Strong words indeed, but in light of what we have seen (and what we have not yet been shown perhaps), he wasn’t far off the mark.
There are many books that can be read about the history of the zionist movement and it’s different political wings. The people in control today come from the “Revisionist” tradition of Jacobinsky, an ultra-right headbanging separatist nationalist ideology.
While at university many years ago, a fellow student described himself to me as a “Jewish fascist”, something I couldn’t get my head round at the time but which now I fully understand.
He had been a member of the Stern gang, a paramilitary zionist grouping who fought the then British imperial forces in palestine and formed part of the honour guard in establishing the state of Israel.
It makes me very angry today to see how these people, whose racism towards the Palestinians knows no bounds, thus being able to justify their recent actions - if the enemy is not human there can be no problem for them - use the holocaust and antisemetism as their knee-jerk response to any criticism of their policies.
What would the hundreds of thousands of anti-fascist Jews who gave up their livesd in the 30s and 40s fighting fascism, and with no desire whatsoever to build a homeland for Jews, be thinking today. I recommend a book on the Warsaw ghetto entitlerd, “The Ghetto Fights” to find out what people did to resist antisemetism in those times.
There is another Jewish tradition that has been conveniently buried in recent years that it one of universality, open mindedness, progress and the will to share and change things for the better - of all humanity. This tradition is borne from the very experience of antisemetism and the best way of fighting it: not running away from it or accepting it as inevitable but taking it on in the fight for thhat better world. In the past there were people like Marx, Abram Leon, Rosa Luxemburg, Menuhin, Einstein and a very long etc. who as Jews, opposed Zionism. Today there are still Jews who do so. (Chomsky, 450 academics who signed a statement this week, oh and me, to mention just a few, and a good many more with no voice I’m sure).

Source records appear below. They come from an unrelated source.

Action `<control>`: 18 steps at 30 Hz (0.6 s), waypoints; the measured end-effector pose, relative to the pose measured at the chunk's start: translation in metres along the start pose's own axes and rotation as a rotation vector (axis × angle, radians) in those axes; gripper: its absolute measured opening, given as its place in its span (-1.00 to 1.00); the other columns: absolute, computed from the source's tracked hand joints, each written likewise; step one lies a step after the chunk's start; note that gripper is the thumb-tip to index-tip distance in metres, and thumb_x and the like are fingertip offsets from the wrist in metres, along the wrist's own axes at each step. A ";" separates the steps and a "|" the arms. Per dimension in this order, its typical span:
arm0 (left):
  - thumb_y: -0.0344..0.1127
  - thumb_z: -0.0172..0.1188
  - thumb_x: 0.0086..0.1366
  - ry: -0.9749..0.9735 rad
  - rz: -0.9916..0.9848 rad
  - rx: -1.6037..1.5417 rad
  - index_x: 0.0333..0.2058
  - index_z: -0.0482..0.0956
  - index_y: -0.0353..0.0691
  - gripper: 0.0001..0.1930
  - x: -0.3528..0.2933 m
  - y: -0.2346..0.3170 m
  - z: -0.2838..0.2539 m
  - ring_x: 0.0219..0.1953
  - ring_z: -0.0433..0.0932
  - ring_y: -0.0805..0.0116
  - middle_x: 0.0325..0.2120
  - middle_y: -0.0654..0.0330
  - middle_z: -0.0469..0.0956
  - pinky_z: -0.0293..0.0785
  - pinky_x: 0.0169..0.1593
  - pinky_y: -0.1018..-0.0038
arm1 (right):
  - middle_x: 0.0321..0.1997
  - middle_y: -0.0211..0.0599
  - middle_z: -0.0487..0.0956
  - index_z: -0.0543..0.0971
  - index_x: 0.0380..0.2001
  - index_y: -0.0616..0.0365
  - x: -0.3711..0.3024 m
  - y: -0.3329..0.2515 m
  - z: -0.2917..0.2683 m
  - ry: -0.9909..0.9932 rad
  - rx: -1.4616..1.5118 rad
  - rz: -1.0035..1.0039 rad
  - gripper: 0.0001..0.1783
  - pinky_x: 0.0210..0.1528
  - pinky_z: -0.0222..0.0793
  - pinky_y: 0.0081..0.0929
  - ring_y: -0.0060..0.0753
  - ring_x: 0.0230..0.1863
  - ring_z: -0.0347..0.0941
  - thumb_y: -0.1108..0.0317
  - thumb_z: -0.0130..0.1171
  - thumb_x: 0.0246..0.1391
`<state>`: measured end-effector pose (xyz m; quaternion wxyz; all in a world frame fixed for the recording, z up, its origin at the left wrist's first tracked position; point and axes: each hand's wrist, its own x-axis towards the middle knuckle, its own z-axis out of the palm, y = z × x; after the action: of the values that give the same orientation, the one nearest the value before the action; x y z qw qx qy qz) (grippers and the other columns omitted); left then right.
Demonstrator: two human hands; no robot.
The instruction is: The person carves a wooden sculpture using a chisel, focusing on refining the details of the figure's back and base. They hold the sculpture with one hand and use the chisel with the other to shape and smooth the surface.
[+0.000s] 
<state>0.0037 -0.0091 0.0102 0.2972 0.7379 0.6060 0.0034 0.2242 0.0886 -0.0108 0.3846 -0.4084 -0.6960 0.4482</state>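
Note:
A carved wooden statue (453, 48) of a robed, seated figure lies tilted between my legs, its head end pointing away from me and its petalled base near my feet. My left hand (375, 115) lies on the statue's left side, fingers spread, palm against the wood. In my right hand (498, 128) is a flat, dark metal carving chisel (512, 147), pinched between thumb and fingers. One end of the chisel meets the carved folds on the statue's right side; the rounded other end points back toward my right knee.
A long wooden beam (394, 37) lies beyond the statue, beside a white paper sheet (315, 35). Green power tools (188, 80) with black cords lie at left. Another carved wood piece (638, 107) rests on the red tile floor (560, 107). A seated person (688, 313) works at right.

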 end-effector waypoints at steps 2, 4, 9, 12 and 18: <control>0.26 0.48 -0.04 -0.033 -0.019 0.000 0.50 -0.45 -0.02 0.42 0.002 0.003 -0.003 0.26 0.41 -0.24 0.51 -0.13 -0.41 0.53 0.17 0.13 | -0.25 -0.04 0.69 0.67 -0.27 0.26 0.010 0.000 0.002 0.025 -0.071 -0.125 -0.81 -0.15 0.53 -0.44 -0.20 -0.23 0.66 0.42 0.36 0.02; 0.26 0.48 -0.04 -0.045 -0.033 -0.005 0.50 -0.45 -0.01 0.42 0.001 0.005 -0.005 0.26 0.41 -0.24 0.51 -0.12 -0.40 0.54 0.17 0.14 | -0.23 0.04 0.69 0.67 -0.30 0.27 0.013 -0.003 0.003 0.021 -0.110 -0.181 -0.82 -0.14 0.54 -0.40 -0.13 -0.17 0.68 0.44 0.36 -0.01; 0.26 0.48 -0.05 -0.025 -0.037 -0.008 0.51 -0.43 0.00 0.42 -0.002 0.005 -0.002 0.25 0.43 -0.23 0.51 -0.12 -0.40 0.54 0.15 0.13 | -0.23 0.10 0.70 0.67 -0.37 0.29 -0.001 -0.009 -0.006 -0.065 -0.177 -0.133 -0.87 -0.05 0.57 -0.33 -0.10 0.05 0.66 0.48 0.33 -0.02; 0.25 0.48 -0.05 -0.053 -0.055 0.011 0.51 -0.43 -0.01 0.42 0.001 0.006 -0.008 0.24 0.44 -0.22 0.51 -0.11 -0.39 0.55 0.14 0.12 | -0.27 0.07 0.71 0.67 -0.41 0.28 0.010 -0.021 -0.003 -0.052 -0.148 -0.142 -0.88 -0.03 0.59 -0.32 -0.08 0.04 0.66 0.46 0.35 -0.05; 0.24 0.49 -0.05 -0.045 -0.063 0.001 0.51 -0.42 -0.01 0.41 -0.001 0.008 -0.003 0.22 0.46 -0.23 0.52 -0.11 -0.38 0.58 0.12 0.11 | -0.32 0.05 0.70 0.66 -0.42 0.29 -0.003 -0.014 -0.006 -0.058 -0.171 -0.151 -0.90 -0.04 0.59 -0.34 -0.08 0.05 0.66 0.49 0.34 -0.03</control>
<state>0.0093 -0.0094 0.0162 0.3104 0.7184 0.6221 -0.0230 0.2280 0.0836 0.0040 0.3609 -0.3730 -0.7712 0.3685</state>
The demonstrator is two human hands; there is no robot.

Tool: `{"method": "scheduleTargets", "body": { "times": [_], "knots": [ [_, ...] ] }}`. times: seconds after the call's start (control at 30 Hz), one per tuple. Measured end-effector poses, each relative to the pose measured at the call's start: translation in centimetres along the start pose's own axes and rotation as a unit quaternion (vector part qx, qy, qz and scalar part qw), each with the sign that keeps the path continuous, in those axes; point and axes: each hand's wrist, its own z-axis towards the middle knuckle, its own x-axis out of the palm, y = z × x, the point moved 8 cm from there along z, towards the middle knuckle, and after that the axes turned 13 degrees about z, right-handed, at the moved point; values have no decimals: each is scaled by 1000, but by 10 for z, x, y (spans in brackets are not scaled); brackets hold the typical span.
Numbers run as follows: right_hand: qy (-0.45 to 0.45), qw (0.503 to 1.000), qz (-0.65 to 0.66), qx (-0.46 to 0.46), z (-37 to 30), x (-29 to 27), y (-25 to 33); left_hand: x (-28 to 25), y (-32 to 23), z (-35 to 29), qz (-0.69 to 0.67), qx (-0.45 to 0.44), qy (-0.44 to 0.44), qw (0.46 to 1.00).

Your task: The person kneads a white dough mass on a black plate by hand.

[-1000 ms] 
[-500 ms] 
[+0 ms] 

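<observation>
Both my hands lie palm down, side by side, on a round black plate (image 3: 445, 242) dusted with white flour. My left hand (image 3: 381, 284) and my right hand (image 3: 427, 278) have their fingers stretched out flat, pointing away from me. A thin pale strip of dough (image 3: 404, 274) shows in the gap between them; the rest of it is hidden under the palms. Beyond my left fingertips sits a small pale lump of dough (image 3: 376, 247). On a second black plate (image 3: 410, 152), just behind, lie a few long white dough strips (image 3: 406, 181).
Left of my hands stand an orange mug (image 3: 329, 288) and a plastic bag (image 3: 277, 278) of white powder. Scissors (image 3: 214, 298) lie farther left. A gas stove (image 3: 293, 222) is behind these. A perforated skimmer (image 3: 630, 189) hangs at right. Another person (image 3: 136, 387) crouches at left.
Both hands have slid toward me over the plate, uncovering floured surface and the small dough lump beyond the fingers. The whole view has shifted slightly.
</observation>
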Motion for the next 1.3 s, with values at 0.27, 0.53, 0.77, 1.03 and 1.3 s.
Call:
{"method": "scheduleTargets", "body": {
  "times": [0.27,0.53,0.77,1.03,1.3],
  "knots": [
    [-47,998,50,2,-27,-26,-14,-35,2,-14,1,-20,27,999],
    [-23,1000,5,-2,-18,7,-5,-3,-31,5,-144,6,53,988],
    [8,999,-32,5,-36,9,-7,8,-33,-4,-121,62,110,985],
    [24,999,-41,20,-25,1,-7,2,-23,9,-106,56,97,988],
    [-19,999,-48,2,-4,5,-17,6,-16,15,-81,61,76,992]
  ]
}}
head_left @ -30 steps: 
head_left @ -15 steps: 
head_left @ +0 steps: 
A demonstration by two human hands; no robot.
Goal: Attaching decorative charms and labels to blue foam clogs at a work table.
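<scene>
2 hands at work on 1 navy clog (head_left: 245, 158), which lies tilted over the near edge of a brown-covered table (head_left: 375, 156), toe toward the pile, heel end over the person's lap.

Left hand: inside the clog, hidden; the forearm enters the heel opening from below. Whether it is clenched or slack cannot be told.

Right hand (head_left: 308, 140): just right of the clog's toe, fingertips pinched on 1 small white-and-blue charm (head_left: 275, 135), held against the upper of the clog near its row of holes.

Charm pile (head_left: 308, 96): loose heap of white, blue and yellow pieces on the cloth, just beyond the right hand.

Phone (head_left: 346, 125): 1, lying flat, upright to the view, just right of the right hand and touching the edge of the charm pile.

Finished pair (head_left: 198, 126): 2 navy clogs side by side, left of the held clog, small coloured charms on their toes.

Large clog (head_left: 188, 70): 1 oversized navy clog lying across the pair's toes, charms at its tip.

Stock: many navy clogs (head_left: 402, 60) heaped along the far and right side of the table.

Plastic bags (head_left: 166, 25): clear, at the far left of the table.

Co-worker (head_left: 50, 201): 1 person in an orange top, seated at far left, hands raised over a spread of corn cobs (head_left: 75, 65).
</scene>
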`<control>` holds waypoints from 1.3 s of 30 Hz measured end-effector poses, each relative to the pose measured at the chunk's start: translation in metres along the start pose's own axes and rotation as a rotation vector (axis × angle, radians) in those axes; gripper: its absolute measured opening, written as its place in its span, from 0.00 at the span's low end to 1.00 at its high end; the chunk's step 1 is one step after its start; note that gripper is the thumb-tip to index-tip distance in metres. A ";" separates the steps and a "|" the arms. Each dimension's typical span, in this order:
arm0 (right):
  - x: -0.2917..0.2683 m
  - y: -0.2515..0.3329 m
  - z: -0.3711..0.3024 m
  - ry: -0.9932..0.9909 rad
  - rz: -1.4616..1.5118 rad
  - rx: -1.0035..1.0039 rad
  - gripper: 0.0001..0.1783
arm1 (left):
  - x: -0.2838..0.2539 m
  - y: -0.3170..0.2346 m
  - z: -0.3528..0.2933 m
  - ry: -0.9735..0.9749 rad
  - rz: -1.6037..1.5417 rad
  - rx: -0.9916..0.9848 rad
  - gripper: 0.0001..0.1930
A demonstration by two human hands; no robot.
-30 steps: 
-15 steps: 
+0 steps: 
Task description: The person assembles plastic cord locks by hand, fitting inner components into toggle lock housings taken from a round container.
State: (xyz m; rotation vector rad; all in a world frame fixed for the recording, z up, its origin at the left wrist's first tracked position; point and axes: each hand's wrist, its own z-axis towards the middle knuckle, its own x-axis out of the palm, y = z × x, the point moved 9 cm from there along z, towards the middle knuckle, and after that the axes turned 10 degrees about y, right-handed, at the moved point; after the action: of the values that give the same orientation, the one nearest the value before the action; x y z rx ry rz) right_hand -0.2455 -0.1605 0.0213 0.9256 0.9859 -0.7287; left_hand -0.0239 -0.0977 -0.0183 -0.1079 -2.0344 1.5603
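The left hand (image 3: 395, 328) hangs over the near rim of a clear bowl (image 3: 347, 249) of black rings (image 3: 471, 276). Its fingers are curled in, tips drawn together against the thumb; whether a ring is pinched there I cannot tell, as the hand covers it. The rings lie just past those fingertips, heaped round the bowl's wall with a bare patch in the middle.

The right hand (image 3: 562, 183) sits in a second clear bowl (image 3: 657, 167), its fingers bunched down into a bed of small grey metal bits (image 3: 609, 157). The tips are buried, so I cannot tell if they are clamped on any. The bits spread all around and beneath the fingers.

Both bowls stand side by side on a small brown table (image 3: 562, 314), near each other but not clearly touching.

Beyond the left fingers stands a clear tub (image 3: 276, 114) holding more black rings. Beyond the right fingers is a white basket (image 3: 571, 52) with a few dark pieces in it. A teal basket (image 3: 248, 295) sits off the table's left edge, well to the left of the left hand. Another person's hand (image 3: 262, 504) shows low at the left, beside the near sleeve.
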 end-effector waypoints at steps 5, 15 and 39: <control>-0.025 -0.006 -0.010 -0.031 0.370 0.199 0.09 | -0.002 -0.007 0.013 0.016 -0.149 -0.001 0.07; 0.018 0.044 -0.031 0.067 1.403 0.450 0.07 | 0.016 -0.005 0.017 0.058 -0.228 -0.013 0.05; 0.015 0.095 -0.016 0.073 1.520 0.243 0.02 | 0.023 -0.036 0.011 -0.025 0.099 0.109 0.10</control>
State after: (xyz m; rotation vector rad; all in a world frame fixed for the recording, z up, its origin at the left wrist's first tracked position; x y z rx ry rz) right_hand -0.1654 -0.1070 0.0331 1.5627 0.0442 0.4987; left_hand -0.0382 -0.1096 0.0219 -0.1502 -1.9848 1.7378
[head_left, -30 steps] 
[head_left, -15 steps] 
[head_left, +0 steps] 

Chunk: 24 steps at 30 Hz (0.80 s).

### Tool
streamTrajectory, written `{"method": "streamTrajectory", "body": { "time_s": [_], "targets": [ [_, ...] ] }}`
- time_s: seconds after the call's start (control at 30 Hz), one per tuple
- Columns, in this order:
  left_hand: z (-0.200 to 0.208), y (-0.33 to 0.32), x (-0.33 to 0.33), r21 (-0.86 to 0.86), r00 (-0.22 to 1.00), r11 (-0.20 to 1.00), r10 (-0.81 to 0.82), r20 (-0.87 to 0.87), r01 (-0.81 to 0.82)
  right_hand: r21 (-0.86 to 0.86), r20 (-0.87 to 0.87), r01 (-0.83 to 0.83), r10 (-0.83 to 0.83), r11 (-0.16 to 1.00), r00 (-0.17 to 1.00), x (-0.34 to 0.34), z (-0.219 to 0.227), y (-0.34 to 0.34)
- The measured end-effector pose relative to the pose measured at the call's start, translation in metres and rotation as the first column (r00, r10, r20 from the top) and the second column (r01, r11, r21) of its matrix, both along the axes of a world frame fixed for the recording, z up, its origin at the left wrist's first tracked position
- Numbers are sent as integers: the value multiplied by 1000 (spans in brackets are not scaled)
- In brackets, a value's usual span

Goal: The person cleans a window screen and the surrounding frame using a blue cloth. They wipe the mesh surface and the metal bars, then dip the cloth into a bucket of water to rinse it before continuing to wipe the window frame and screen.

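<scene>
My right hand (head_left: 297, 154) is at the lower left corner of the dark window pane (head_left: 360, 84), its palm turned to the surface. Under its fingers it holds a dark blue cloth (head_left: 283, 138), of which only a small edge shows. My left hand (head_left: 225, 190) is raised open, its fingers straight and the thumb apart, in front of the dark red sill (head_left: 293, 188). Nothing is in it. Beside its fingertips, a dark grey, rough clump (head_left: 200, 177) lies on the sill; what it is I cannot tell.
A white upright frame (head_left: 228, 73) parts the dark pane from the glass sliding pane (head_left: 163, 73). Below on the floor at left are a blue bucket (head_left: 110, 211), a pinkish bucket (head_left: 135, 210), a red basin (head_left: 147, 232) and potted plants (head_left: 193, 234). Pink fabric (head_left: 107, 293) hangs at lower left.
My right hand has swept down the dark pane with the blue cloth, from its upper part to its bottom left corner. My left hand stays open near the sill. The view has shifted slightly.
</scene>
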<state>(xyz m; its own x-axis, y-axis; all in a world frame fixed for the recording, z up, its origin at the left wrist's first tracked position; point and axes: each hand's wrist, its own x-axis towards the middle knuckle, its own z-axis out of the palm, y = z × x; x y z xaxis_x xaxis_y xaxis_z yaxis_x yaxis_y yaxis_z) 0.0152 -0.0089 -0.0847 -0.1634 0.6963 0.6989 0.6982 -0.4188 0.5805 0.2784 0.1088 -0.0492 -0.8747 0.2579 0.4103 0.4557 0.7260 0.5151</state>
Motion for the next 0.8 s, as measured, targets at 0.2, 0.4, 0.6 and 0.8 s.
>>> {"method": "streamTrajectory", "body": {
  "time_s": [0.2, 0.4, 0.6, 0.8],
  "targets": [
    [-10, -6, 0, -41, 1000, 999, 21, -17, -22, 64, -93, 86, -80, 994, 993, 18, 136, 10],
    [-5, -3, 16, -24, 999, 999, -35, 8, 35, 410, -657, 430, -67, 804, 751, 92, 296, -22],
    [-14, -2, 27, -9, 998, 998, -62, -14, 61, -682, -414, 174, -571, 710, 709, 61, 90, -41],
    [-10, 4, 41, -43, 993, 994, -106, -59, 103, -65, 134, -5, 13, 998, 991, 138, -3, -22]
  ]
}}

These elements leading Israel today have ensured that the “Jewish homeland” is in fact the most dangerous place for jews to live in the world, and have increased the psychosis that must surely exist in the minds of Israel’s Jewish population. They also feed off antisemetism and make the most of it for their own ends. Find out what the Zionists proposed during the 30s and the second world war. (Read Nathan Weinstock on the matter or Lenni Brenner).
It is not, in my opinion, antisemetism to oppose Israel. On the contrary, any conscious person, whatever their religion, has a duty today to oppose what they are doing in the name of Jews across the world.
I believe that there is a Jewish progressive organisation in the USA now that have printed a T-shirt saying “Not in My Name”. and quite right too.
I shall end my rant here and hope I haven’t taken up too much of your time or offended anyone, but I do feel there is a lot to be said on this matter and it is of crucial importance at the present.